> **Task requirements**:
Return a copy of every line in the data below that contains "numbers".

------ Given data ------

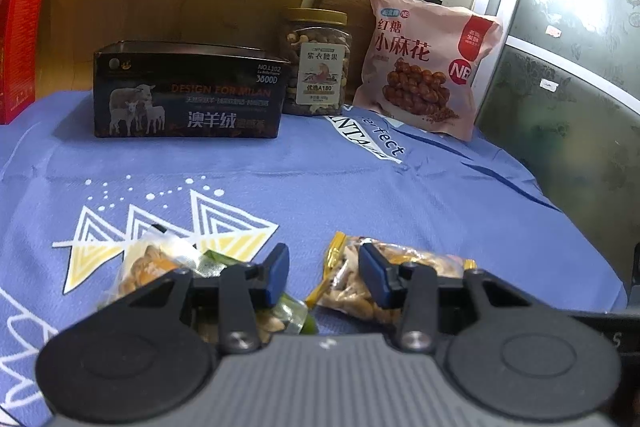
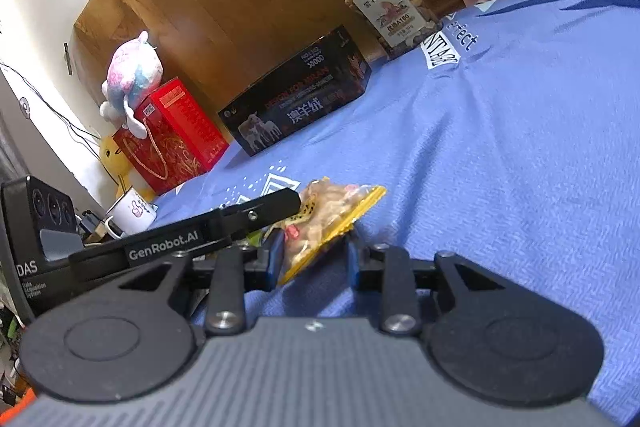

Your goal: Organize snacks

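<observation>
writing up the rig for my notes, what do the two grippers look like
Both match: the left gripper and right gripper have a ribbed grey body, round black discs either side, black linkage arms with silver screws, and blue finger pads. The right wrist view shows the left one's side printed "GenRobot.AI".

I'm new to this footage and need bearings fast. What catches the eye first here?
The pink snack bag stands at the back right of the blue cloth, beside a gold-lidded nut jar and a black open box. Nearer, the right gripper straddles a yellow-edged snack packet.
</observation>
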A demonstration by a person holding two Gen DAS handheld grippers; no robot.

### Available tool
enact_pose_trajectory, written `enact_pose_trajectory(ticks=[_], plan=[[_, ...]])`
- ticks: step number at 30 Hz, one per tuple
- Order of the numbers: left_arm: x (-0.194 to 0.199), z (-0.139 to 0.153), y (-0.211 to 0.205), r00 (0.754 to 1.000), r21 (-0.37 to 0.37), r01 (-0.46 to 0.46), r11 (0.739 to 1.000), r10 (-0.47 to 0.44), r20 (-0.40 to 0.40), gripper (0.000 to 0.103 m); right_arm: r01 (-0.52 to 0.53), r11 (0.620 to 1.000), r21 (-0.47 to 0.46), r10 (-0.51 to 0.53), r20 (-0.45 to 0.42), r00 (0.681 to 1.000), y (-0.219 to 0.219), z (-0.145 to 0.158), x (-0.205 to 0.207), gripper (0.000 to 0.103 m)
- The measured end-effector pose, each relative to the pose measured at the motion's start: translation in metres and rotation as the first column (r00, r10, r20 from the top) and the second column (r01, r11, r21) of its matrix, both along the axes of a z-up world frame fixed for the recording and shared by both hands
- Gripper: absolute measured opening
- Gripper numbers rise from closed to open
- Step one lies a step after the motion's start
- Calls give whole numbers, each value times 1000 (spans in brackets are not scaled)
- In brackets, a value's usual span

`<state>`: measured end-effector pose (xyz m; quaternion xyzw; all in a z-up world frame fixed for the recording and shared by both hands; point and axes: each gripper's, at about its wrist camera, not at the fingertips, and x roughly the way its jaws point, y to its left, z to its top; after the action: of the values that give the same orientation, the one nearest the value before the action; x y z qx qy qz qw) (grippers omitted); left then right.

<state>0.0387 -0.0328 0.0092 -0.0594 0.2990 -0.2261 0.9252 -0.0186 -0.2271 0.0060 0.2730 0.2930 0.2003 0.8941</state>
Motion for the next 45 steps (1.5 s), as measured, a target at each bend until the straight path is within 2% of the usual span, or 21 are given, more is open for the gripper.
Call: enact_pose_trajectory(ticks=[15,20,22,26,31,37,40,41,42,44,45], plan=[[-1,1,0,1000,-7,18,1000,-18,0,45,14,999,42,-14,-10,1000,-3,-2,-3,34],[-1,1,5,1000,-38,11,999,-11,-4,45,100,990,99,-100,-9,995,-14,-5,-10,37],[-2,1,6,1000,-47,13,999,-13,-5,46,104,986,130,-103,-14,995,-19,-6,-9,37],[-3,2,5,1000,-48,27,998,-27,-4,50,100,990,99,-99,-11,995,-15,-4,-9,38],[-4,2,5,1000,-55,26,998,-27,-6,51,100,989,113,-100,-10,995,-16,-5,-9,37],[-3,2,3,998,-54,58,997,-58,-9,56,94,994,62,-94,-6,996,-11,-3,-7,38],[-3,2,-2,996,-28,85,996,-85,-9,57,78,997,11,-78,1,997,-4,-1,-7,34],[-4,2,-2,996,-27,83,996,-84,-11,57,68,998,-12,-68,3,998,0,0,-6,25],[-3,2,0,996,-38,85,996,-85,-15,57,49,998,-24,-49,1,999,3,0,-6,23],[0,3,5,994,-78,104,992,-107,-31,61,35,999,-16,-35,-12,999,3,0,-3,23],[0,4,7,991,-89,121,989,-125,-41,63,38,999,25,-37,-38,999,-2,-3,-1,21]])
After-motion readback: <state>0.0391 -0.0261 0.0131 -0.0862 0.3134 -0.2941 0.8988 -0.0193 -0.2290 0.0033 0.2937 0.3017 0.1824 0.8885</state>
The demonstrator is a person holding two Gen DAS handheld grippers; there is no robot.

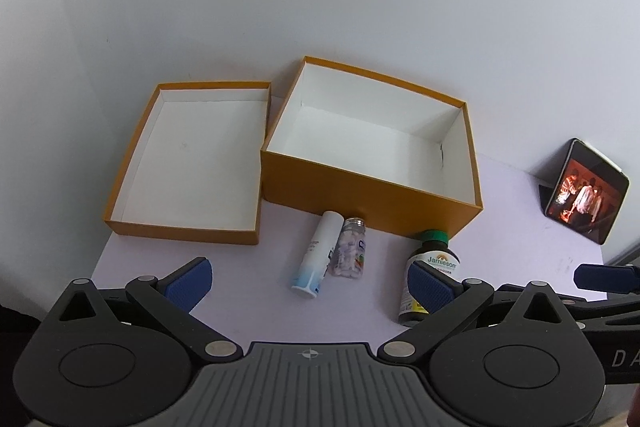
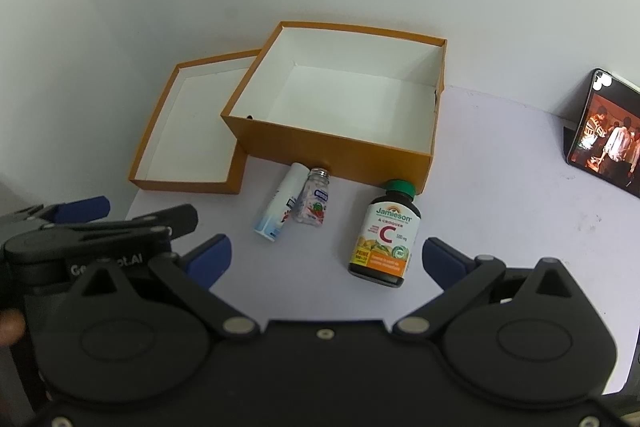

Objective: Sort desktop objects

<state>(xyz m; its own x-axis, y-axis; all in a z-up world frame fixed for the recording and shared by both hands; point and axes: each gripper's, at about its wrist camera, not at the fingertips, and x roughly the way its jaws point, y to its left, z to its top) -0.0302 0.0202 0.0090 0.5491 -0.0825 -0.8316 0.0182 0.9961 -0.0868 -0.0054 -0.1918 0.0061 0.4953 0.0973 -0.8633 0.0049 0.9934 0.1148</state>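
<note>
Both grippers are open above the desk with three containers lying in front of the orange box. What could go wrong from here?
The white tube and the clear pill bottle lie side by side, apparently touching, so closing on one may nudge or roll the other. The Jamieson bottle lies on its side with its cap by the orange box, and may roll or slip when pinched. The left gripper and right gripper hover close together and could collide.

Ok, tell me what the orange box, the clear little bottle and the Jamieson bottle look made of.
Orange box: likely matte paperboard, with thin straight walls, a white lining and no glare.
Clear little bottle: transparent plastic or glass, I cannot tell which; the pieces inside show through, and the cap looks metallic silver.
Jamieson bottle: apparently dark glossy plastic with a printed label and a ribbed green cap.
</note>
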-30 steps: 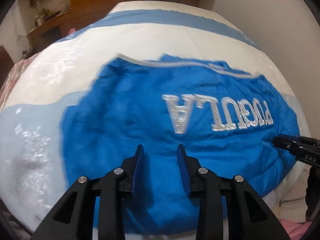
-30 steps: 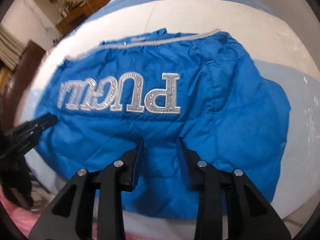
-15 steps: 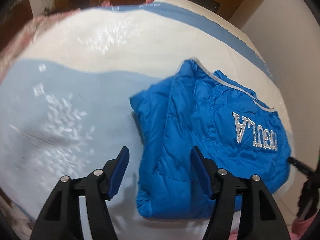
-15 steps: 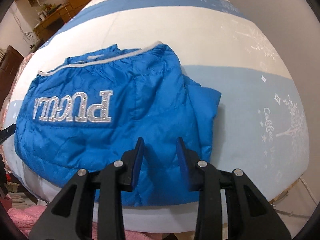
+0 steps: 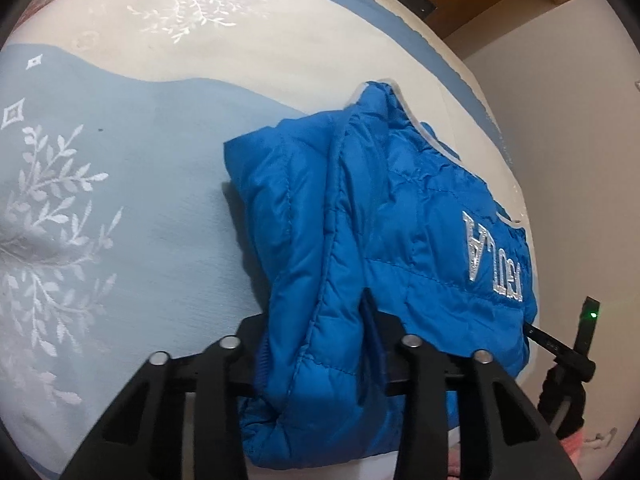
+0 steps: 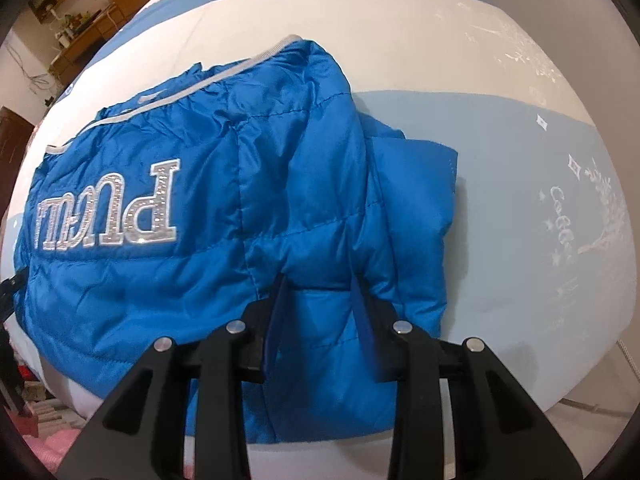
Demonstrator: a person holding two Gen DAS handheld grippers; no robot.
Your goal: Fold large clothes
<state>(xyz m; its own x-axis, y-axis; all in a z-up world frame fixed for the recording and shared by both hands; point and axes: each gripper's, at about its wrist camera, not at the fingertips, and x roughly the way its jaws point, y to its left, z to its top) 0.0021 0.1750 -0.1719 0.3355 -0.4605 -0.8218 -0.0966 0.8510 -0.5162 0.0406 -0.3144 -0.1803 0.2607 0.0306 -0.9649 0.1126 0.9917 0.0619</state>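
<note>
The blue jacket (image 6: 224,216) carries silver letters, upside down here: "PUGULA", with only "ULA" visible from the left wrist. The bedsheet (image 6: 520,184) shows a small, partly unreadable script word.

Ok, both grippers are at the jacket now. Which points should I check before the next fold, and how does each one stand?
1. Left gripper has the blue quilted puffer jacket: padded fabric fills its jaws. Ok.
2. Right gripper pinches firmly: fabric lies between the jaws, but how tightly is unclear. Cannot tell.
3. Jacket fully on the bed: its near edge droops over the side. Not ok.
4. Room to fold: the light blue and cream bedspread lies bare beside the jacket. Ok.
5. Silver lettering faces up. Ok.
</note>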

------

> **Answer for this exercise**:
- Order of the numbers: left_arm: x (-0.194 to 0.199), z (-0.139 to 0.153), y (-0.211 to 0.205), r00 (0.754 to 1.000), r21 (-0.37 to 0.37), r01 (-0.46 to 0.46), r11 (0.739 to 1.000), r10 (-0.47 to 0.44), r20 (-0.40 to 0.40), gripper (0.000 to 0.103 m); right_arm: r01 (-0.52 to 0.53), r11 (0.620 to 1.000), r21 (-0.47 to 0.46), r10 (-0.51 to 0.53), r20 (-0.45 to 0.42), r00 (0.681 to 1.000), y (-0.219 to 0.219), z (-0.145 to 0.158), x (-0.205 to 0.207), gripper (0.000 to 0.103 m)
- Gripper numbers rise from closed to open
- Calls give whole numbers, each value times 1000 (spans in brackets are not scaled)

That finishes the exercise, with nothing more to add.